Exercise
Output only the lines below that start at the line containing "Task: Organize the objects" and end at the line containing "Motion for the", with both ends kept.

Data extract
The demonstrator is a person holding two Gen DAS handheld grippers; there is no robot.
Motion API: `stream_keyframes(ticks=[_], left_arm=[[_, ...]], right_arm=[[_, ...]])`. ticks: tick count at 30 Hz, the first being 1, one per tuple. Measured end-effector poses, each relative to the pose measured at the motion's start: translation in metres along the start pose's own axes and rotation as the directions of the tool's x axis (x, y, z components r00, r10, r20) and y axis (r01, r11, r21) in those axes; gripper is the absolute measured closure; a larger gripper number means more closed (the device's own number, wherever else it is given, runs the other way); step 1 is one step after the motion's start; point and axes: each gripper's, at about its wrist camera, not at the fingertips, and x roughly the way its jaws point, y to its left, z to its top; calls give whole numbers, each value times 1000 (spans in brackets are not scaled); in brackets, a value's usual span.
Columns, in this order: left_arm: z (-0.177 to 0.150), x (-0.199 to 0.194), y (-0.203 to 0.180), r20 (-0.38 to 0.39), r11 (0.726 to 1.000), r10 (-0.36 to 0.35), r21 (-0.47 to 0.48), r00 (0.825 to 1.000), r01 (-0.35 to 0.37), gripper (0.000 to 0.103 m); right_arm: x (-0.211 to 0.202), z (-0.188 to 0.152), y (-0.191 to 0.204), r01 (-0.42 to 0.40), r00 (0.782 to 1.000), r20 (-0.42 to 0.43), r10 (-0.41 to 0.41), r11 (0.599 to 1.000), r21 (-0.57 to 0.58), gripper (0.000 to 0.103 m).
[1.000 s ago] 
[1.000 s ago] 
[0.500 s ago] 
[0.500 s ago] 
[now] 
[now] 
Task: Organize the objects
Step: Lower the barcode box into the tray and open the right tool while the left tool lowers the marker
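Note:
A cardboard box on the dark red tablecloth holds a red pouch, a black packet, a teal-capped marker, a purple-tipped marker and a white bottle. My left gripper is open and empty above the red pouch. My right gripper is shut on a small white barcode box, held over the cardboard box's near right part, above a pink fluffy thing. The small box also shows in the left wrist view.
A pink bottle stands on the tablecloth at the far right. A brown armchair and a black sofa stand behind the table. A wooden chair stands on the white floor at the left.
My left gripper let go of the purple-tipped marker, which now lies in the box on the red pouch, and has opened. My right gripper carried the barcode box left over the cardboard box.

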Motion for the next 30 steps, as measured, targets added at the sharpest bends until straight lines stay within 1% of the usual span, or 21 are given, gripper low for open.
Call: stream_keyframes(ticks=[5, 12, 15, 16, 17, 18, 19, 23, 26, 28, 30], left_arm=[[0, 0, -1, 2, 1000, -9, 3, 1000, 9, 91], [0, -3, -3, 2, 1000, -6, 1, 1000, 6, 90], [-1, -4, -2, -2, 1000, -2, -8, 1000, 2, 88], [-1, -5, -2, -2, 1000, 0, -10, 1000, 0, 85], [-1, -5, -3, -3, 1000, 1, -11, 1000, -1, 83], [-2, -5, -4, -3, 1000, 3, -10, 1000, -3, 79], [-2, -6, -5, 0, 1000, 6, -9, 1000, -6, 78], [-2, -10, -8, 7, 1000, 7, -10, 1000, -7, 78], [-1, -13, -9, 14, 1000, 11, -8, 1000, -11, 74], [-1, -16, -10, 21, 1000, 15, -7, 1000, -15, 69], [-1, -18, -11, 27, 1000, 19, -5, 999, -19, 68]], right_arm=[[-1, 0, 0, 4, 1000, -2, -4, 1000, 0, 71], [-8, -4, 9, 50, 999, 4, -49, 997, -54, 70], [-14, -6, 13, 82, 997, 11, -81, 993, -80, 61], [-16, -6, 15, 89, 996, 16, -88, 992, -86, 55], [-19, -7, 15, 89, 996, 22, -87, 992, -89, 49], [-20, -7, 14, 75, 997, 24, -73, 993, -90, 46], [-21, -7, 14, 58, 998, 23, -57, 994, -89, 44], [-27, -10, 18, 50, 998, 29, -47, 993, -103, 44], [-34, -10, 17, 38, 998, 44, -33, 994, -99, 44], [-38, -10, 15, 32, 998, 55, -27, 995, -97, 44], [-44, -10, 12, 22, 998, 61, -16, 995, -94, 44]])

Task output
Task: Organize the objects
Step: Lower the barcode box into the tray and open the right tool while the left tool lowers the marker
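Note:
A cardboard box on the dark red tablecloth holds a red pouch, a black packet, a teal-capped marker, a purple-tipped marker and a white bottle. My left gripper is open and empty above the red pouch. My right gripper is shut on a small white barcode box, held over the cardboard box's near right part, above a pink fluffy thing. The small box also shows in the left wrist view.
A pink bottle stands on the tablecloth at the far right. A brown armchair and a black sofa stand behind the table. A wooden chair stands on the white floor at the left.
My left gripper let go of the purple-tipped marker, which now lies in the box on the red pouch, and has opened. My right gripper carried the barcode box left over the cardboard box.
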
Motion for the next 30 steps, as measured, targets added at the sharpest bends until straight lines stay within 1% of the usual span, or 21 are given, gripper low for open.

This exercise requires no further output.